Development of novel agents based on nitric oxide for the control of colon cancer
Invited review

Development of novel agents based on nitric oxide for the control of colon cancer1

Vassiliki Kozoni2, Theophilos Rosenberg3, Basil Rigas2,4

2Division of Cancer Prevention, Stony Brook University, Stony Brook, NY 11794-5200, USA; 3First Department of Surgery, Laikon Hospital, Athens University, 11527 Athens, Greece

1This work was supported by a NIH 2R01 CA92423 grant.

4Correspondence to Prof Basil RIGAS.
Phn 1-631-632-9035. Fax 1-631-632-1992.
E-mail basil.rigas@stonybrook.edu


Abstract: Nitric oxide-donating nonsteroidal anti-inflammatory drugs (NO-NSAIDs) represent a novel class of compounds that hold promise as agents for the control of colon cancer.
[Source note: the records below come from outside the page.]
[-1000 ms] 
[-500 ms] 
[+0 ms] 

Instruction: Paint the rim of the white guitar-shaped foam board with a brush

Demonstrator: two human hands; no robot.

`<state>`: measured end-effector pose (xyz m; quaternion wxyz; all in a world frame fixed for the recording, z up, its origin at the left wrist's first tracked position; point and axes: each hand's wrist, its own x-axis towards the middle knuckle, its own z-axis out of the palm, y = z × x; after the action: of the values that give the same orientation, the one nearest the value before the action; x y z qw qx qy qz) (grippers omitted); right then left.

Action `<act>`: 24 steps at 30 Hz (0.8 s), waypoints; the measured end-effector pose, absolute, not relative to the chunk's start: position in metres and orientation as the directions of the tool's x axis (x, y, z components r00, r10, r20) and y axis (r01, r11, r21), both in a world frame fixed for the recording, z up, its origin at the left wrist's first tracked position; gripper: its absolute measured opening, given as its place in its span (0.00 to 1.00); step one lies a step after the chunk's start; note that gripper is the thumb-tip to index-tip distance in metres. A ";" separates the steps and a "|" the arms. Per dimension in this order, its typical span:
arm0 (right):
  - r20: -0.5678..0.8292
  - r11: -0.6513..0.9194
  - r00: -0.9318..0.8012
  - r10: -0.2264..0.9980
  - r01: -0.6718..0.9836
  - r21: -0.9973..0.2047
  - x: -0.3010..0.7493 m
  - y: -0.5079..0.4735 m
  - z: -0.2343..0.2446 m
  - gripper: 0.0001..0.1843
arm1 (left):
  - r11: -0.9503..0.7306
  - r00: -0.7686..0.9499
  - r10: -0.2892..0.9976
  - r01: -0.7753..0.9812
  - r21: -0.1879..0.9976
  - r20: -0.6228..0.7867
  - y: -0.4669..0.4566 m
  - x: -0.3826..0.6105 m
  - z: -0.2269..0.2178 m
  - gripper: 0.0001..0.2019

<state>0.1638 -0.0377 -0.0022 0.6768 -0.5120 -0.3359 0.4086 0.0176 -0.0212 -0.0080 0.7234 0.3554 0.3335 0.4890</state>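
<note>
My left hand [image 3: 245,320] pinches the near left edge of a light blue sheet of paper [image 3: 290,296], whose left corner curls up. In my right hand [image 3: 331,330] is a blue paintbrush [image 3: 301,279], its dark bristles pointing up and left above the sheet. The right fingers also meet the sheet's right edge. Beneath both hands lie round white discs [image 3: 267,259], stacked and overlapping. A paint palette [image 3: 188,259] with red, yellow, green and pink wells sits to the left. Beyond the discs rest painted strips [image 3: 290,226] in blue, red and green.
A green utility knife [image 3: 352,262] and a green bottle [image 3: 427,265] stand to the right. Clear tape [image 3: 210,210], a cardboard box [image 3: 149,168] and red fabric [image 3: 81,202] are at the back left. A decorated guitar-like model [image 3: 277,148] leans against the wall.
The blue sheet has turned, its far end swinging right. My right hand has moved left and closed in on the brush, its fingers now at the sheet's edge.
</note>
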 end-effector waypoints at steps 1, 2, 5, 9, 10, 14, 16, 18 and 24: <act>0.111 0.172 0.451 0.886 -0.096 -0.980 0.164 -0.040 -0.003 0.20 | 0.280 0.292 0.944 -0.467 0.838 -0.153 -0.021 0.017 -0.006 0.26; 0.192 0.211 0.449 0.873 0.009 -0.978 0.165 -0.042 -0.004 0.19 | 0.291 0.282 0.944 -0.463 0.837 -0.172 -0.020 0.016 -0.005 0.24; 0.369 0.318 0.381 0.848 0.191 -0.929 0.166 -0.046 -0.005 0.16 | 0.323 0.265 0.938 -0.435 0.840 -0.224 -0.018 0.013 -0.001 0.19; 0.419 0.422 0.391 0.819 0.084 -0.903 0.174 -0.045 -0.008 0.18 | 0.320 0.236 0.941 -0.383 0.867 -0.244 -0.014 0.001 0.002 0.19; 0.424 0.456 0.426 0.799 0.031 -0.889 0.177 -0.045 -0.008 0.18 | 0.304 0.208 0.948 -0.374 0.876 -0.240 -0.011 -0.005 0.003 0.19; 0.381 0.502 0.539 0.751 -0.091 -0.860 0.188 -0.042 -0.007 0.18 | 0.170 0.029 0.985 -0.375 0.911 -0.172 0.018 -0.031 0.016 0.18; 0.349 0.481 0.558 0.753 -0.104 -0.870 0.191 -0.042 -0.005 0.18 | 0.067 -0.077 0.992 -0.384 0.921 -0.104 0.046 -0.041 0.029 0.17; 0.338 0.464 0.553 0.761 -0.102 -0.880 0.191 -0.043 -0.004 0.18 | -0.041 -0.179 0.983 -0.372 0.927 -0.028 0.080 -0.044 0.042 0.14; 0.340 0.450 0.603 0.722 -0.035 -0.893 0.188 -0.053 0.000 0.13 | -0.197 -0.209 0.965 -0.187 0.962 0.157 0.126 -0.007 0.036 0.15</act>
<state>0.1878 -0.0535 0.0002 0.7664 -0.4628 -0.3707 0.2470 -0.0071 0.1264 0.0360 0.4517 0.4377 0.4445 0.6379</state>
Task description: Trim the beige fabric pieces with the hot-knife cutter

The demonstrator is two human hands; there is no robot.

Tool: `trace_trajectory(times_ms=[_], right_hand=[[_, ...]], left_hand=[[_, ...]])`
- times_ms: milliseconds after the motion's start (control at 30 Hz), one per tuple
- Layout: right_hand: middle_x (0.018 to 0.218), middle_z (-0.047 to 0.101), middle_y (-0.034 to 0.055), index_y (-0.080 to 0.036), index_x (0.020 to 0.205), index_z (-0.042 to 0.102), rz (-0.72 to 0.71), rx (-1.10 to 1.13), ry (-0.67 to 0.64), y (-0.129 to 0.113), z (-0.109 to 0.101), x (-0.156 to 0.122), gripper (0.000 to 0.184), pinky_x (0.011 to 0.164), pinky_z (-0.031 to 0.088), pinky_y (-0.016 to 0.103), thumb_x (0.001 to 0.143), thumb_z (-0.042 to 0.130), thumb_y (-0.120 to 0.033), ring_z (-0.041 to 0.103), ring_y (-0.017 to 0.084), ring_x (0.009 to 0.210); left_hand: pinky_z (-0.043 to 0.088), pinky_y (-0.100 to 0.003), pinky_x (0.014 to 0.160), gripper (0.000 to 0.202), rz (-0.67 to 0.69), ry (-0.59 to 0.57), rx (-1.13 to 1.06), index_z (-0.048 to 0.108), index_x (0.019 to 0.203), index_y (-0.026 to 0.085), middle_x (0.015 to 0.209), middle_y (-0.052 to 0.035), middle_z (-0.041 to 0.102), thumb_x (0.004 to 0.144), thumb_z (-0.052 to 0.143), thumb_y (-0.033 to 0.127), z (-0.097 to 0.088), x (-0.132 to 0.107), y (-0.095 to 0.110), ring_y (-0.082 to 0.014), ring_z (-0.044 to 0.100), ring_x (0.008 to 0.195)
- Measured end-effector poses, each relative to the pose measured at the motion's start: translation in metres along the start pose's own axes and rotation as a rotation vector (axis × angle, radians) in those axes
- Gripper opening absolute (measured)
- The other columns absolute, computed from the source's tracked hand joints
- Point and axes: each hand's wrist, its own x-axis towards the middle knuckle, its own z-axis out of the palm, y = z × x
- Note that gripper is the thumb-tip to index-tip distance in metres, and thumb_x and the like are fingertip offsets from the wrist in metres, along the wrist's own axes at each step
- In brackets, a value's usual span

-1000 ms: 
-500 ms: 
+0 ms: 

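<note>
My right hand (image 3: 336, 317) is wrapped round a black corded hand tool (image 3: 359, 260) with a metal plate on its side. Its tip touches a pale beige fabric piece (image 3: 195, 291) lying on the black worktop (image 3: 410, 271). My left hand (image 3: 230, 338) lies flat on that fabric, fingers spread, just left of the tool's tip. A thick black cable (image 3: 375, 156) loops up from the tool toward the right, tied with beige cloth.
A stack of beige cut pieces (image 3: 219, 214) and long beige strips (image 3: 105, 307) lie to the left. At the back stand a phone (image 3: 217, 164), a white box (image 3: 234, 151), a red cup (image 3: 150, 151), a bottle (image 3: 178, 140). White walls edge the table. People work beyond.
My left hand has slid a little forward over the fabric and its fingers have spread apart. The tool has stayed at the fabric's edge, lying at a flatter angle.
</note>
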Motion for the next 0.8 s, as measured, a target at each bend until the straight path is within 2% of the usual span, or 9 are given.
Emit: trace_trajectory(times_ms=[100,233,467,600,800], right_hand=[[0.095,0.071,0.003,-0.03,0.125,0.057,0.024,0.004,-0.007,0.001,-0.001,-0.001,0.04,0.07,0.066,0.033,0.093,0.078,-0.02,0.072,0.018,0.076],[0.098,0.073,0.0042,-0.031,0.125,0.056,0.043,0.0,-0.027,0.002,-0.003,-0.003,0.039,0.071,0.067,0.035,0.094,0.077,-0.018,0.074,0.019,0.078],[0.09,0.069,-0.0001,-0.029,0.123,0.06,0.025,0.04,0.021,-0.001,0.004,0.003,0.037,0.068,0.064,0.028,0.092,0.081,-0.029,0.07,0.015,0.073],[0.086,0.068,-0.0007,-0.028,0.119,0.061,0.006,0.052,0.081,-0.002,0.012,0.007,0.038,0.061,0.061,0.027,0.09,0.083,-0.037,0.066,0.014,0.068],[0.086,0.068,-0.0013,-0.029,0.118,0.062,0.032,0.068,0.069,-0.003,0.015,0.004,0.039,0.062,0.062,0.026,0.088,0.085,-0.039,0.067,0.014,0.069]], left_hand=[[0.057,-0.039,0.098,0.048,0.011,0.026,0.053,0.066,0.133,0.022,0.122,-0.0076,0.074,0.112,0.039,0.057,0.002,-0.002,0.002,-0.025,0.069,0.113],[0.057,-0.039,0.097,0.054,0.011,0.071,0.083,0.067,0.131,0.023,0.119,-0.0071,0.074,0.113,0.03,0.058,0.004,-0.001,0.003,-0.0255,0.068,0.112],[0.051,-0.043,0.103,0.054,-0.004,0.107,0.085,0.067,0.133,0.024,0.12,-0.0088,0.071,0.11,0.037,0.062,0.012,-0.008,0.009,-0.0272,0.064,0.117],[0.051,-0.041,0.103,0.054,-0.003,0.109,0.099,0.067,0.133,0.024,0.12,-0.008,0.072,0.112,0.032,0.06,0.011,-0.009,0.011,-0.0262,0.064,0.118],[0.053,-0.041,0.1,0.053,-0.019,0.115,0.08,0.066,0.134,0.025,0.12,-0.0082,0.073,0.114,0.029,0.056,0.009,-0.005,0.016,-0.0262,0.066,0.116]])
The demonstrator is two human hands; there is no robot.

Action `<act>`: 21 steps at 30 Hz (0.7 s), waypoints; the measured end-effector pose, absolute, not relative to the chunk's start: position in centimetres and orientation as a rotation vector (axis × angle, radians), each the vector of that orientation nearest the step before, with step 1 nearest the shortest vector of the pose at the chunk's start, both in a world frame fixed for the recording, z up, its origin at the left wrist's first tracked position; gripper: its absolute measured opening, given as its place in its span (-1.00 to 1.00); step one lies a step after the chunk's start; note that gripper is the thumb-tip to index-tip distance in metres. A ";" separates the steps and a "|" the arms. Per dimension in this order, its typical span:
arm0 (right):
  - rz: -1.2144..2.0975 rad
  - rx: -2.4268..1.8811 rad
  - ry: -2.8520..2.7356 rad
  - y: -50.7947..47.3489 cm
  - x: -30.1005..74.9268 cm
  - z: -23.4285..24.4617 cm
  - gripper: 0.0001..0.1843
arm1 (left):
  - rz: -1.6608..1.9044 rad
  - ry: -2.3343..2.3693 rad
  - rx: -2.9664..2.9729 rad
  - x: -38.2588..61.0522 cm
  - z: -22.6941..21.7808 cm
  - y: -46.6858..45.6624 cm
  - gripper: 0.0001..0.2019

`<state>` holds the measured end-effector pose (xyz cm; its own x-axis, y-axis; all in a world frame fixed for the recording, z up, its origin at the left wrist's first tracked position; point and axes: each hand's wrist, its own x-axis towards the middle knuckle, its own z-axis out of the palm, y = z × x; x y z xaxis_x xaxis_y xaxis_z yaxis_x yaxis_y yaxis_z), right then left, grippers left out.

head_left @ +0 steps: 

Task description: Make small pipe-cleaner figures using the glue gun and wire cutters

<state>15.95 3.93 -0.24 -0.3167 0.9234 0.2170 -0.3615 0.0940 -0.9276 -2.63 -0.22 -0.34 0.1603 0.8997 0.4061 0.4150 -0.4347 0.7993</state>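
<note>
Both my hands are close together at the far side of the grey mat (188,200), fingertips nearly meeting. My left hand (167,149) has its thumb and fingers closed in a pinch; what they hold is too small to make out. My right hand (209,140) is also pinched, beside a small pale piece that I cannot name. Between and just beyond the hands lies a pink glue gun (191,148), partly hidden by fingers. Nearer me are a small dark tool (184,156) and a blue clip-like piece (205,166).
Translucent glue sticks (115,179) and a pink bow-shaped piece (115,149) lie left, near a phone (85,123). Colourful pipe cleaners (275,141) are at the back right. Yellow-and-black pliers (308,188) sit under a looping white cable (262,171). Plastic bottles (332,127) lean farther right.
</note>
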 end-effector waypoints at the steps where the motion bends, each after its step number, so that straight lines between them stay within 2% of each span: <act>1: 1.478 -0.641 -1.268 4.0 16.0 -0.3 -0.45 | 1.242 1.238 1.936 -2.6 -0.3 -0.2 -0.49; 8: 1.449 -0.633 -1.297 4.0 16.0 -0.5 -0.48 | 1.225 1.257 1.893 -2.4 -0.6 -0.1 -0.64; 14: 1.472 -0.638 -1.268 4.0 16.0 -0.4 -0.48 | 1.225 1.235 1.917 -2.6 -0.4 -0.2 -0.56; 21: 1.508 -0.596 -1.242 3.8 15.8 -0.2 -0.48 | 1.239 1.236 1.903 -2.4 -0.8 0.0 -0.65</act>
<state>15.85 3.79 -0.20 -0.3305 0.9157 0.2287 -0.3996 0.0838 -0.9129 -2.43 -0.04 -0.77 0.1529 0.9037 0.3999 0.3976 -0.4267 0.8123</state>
They are derivatives of conventional NSAIDs that have been modified by adding to them, via a spacer molecule, a nitric oxide releasing moiety. The expectation is that the combined effects of NO and the NSAID moiety will exceed those of each structural component alone. Extensive work has demonstrated their potency and efficacy in preclinical models of colon cancer. The mechanism of action of NO-NSAIDs involves the modulation of several critical cellular signaling pathways, whereas the induction of a state of oxidative stress, at least by NO-aspirin, appears to be a major proximal event. Clinical trials are needed to assess the role of NO-NSAIDs in the control of colon cancer.

Keywords: nitric oxide-donating NSAIDs; nitric oxide-aspirin; colon cancer; chemoprevention; nitric oxide


Submitted May 26, 2007. Accepted for publication Jul 23, 2007.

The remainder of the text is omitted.